THAT TIME WHEN all is placid and a soft friendly atmosphere is all over the place. There’s no one there but you, the coffee table and your cup of coffee and no one’s bugging you yet for no reason, you’re just not enjoying it; instead, you can hardly stay calm and enjoy the placidity as you sip your coffee. You can even hardly flatten your feet on the tiles as you sit on the chair because you keep standing, thinking, anticipating what to do next. You seem so scared to relax for you may miss something important. You’re just so bothered of everything and getting so irritated yet you’re not even aware where your irritation is coming from.
THAT FEELING WHEN your heart seems heavy for no reason, no driver, nor anything that may knock on your motor. That feeling when your mind is loaded with plans and ideas where racing thoughts are now starting to drive your ego and thinking about it agitates you and you start getting irritated of your current situation. That feeling when time turns too slow that you just wanna make time run faster. That feeling when you keep breathing heavily like you just ran a mile yet all you did was to keep thinking of plans and what to do next.
I HATE IT WHEN I feel so up and at the same time down. It gets into my nerve making me feel always irritated and can’t stay in one place for more than a minute.
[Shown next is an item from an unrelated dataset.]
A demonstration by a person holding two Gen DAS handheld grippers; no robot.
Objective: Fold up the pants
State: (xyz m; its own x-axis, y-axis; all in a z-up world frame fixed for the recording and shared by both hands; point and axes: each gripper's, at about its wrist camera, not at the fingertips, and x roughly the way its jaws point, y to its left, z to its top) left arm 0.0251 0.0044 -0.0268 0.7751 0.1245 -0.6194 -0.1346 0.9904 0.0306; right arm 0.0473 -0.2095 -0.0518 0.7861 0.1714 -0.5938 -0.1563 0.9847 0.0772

It makes me feel like I wanna run yet I got nowhere to go. My mind keeps on turning formulating ideas over and over again and I just can’t help but think. It’s getting so manic and I’m really so irritated. The more I keep thinking, the more I realize that I’m too far from the idea and now I’m getting so pissed of myself as all forms of emotions are now coming through, surfacing from within, getting a hold of me rapidly swinging all in 9 seconds. I can now hardly breath. I’m now drowning in my own thoughts. They just keep on twirling and twirling and I just can’t stop them.
I’M JUST THINKING if I’m the only person in this world experiencing this. I’m just thinking that if this happens to another person, can that person keep up? I hardly can but I guess I’m just already used to it.